Directions → The records that follow are to be transcribed word for word.

Available data →

Segment Open

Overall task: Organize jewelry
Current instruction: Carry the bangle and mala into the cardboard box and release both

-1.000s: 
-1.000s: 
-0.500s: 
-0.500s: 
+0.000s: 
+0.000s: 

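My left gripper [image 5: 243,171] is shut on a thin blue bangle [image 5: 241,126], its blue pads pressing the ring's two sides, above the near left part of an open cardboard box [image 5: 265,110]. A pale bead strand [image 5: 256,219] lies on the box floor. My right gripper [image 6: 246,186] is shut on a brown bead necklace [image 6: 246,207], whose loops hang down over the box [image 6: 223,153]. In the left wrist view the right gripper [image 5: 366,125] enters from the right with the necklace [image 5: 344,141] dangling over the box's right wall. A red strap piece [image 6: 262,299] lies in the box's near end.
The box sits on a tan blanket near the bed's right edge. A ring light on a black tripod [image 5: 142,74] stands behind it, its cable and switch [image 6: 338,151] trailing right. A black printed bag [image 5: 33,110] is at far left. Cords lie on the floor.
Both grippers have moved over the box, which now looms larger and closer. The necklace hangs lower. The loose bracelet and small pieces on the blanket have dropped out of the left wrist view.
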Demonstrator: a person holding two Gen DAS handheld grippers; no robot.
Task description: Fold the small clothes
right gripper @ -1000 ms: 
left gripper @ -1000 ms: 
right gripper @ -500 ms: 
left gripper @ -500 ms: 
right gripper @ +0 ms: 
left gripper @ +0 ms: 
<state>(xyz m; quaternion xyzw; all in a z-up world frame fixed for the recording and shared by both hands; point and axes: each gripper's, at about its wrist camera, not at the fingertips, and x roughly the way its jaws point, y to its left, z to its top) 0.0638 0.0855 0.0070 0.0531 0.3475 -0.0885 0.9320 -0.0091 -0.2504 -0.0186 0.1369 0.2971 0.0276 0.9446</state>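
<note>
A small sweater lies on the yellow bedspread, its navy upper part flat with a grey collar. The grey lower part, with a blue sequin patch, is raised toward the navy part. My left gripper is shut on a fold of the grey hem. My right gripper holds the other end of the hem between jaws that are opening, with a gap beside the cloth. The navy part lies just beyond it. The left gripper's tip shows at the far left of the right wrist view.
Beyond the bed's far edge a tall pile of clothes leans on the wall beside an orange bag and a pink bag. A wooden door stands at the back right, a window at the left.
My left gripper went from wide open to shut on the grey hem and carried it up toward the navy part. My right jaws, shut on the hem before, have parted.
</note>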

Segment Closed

Solution for this exercise →
Overall task: Organize jewelry
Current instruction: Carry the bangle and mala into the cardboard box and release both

-1.000s: 
-1.000s: 
-0.500s: 
-0.500s: 
+0.000s: 
+0.000s: 

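My left gripper [image 5: 243,171] is shut on a thin blue bangle [image 5: 241,126], its blue pads pressing the ring's two sides, above the near left part of an open cardboard box [image 5: 265,110]. A pale bead strand [image 5: 256,219] lies on the box floor. My right gripper [image 6: 246,186] is shut on a brown bead necklace [image 6: 246,207], whose loops hang down over the box [image 6: 223,153]. In the left wrist view the right gripper [image 5: 366,125] enters from the right with the necklace [image 5: 344,141] dangling over the box's right wall. A red strap piece [image 6: 262,299] lies in the box's near end.
The box sits on a tan blanket near the bed's right edge. A ring light on a black tripod [image 5: 142,74] stands behind it, its cable and switch [image 6: 338,151] trailing right. A black printed bag [image 5: 33,110] is at far left. Cords lie on the floor.
Both grippers have moved over the box, which now looms larger and closer. The necklace hangs lower. The loose bracelet and small pieces on the blanket have dropped out of the left wrist view.
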Demonstrator: a person holding two Gen DAS handheld grippers; no robot.
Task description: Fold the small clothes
right gripper @ -1000 ms: 
left gripper @ -1000 ms: 
right gripper @ -500 ms: 
left gripper @ -500 ms: 
right gripper @ +0 ms: 
left gripper @ +0 ms: 
<state>(xyz m; quaternion xyzw; all in a z-up world frame fixed for the recording and shared by both hands; point and axes: each gripper's, at about its wrist camera, not at the fingertips, and x roughly the way its jaws point, y to its left, z to its top) 0.0638 0.0855 0.0070 0.0531 0.3475 -0.0885 0.9320 -0.0091 -0.2504 -0.0186 0.1369 0.2971 0.0276 0.9446</state>
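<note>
A small sweater lies on the yellow bedspread, its navy upper part flat with a grey collar. The grey lower part, with a blue sequin patch, is raised toward the navy part. My left gripper is shut on a fold of the grey hem. My right gripper holds the other end of the hem between jaws that are opening, with a gap beside the cloth. The navy part lies just beyond it. The left gripper's tip shows at the far left of the right wrist view.
Beyond the bed's far edge a tall pile of clothes leans on the wall beside an orange bag and a pink bag. A wooden door stands at the back right, a window at the left.
My left gripper went from wide open to shut on the grey hem and carried it up toward the navy part. My right jaws, shut on the hem before, have parted.
</note>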

This exercise requires no further response.